_AIM OF THE TASK_:
From the first line to the last, repeat the data exactly but leave out the pictures.

COLLECTED DATA below:

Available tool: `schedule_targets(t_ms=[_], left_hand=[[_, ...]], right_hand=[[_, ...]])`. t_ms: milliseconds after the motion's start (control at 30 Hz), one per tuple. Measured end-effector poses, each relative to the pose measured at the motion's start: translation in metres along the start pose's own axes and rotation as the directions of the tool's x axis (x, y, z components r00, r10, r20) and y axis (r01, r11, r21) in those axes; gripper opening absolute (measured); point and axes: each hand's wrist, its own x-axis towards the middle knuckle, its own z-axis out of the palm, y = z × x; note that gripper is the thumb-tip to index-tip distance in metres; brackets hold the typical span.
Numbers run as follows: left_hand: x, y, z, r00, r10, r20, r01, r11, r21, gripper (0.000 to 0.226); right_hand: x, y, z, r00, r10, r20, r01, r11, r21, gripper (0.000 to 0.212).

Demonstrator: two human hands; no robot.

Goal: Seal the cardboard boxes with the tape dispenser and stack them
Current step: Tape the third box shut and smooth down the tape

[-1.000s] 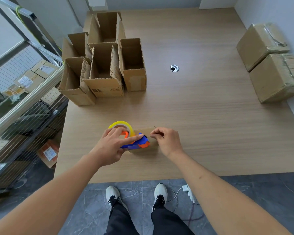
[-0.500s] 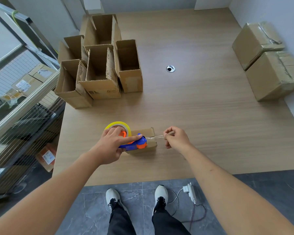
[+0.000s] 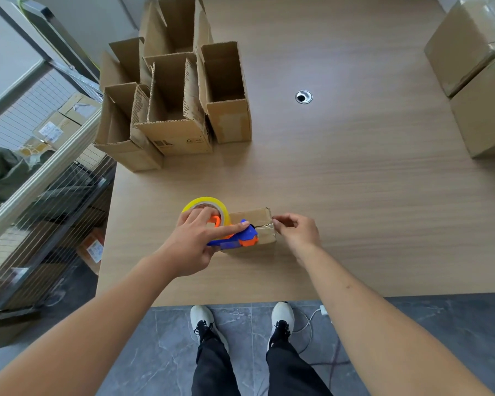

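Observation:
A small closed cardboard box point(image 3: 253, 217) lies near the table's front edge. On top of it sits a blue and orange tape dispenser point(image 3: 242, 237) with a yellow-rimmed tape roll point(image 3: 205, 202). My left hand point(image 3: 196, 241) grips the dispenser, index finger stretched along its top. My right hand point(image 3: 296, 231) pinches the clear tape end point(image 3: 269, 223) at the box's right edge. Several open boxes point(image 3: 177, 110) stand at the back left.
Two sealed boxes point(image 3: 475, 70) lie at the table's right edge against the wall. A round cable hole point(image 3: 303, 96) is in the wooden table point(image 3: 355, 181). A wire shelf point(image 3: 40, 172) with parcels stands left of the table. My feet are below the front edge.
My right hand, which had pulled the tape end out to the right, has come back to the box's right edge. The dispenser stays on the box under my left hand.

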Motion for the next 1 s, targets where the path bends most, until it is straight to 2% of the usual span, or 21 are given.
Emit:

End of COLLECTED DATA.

_RESULT FOR THIS EXERCISE_:
Available tool: `schedule_targets(t_ms=[_], left_hand=[[_, ...]], right_hand=[[_, ...]])`. t_ms: milliseconds after the motion's start (control at 30 Hz), one per tuple. Measured end-effector poses, each relative to the pose measured at the motion's start: translation in metres along the start pose's own axes and rotation as the directions of the tool's x axis (x, y, z components r00, r10, r20) and y axis (r01, r11, r21) in those axes; gripper opening absolute (measured); point and axes: each hand's wrist, its own x-axis towards the middle knuckle, its own z-axis out of the palm, y = z × x; note that gripper is the thumb-tip to index-tip distance in metres; brackets hold the typical span.
Numbers run as follows: left_hand: x, y, z, r00, r10, r20, r01, r11, r21, gripper (0.000 to 0.226); right_hand: x, y, z, r00, r10, r20, r01, r11, r21, gripper (0.000 to 0.212).

Demonstrator: two human hands; no robot.

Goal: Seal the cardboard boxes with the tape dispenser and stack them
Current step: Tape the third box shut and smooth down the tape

[-1.000s] 
[-0.500s] 
[+0.000s] 

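Observation:
A small closed cardboard box point(image 3: 253, 217) lies near the table's front edge. On top of it sits a blue and orange tape dispenser point(image 3: 242, 237) with a yellow-rimmed tape roll point(image 3: 205, 202). My left hand point(image 3: 196, 241) grips the dispenser, index finger stretched along its top. My right hand point(image 3: 296, 231) pinches the clear tape end point(image 3: 269, 223) at the box's right edge. Several open boxes point(image 3: 177, 110) stand at the back left.
Two sealed boxes point(image 3: 475, 70) lie at the table's right edge against the wall. A round cable hole point(image 3: 303, 96) is in the wooden table point(image 3: 355, 181). A wire shelf point(image 3: 40, 172) with parcels stands left of the table. My feet are below the front edge.
My right hand, which had pulled the tape end out to the right, has come back to the box's right edge. The dispenser stays on the box under my left hand.
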
Motion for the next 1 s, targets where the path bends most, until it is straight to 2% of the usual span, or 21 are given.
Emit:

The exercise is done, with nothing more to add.